She was so anxious that tears came to her eyes. She held me with both hands. “Do you know how much this costs?”? It’s not worth it! It’s a waste of money to spend on me at such an old age! You are too young to know the depth of heaven and earth. I put down the meal, and after several days of running around, I didn’t even eat much. I

was very hungry, but I couldn’t swallow a mouthful.

I told her that there was still a sum of money after the house was sold.

She held me tightly and comforted me, saying, “I know you have money from selling the house, but

it’s not worth spending it here. You can keep it for your father’s old age, or your brother

in case..” When

she saw that my face had turned cold, she hurriedly said, “You can keep it for your own use.”! This hospital

is a bottomless pit.

I asked her, “Mom, if it’s my brother who’s sick today, do you want me to treat him?”

“What are you comparing this to?”

I asked, “What if it was Dad who was sick today?”

She was already a little angry, and her whole body was breathing unevenly.

I finally asked, “What if it was me?” As soon as I said the

words, I burst into tears. People in

my family have always been graded. My mother and I are the lowest

grade. We are like livestock. We have to calculate the cost and gain and loss. We can’t do business at

a loss. More than once,

I resented why she gave birth to me and why she treated me like

this after giving birth to me. I used to look forward to her, like other children, looking forward to her mother, hoping

that she could comb my hair, buy me new clothes, cook for me, and hold me to sleep

.

But her eyes were always on my brother, and I seemed to be just a helper at home

.

I will always remember her cruelty to me when I was twelve years old.

At that time, my grandmother’s health was getting worse and worse, and there were no medical

conditions in her hometown in the countryside, that is, various clinics and small hospitals.

At first, I took care of him. My brother went to my grandmother’s house. My parents are working outside.

At that time, I was worried every day that my grandmother would die in the morning.

So I always use my hands to test whether she is still breathing.

Then she also exhaled loudly on purpose so that I could hear it at night.

I knew she wasn’t dead.

At that time, I often asked for leave to take her to see the doctor.

In the last month, my parents came back.

In the last two days, my aunts came back.

But at that time, my grandmother was afraid and wanted to find someone to sleep with her.
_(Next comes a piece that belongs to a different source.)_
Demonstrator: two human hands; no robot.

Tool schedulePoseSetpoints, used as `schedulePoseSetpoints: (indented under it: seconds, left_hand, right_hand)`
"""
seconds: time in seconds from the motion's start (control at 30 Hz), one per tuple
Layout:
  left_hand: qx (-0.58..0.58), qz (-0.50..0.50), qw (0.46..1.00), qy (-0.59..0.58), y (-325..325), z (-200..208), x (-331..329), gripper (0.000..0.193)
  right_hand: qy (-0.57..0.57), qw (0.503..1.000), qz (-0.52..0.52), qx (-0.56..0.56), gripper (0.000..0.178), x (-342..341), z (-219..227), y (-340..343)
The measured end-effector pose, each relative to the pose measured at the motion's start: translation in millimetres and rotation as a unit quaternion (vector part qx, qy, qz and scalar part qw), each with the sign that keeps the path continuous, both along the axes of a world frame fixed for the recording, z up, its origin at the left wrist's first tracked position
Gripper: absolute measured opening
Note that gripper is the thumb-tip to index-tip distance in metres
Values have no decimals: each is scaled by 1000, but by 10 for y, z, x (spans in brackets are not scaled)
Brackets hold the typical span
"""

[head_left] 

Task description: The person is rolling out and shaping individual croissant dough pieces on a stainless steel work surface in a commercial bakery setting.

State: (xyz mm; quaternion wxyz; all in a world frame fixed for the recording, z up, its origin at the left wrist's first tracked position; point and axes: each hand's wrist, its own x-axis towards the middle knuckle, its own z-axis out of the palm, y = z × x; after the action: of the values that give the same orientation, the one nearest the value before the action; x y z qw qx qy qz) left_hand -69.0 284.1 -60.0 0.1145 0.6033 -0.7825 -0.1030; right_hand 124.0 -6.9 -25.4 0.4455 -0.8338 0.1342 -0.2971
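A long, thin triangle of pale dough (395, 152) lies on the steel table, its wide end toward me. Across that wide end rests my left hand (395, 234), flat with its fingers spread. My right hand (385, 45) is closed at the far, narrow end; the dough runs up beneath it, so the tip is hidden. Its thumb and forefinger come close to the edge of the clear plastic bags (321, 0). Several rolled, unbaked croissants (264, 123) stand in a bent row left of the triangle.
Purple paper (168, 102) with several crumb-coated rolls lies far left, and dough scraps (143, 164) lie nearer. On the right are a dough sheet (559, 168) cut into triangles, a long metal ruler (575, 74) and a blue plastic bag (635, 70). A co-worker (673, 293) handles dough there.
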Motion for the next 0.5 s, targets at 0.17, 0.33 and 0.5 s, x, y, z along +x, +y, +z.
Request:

They didn’t want to, but they let me go.

I heard my mother say, what if there is an infectious disease? I can remember

this sentence for a lifetime, and I have never had any hope since.

But now when I look at her, I suddenly feel that she is more pitiful than I am, because she not only looks

down on my daughter, but also looks down on herself and humiliates herself.

If she doesn’t love herself, how can she love me as a woman like her? It’s not that

she doesn’t love me. She just doesn’t love that I’m a woman.

I no longer argue with her, just say to her, you all think it’s not worth it, then I think

it’s worth it, of course, the decision of whether to treat or not is in your hands, if you really want to give up

, I will not stop you.

But after all, it is your life. We have become mother and daughter. If you are sick, I will cure you even if I sell

my blood. I just don’t want you to die. Then

I went out of the ward door, took out a cigarette, found a smoking area

and took a hard puff.

I didn’t smoke originally, but recently I couldn’t sleep all night, so I began to learn

to smoke.

Perhaps not skilled enough, a big puff of smoke choked me until tears and snot came out.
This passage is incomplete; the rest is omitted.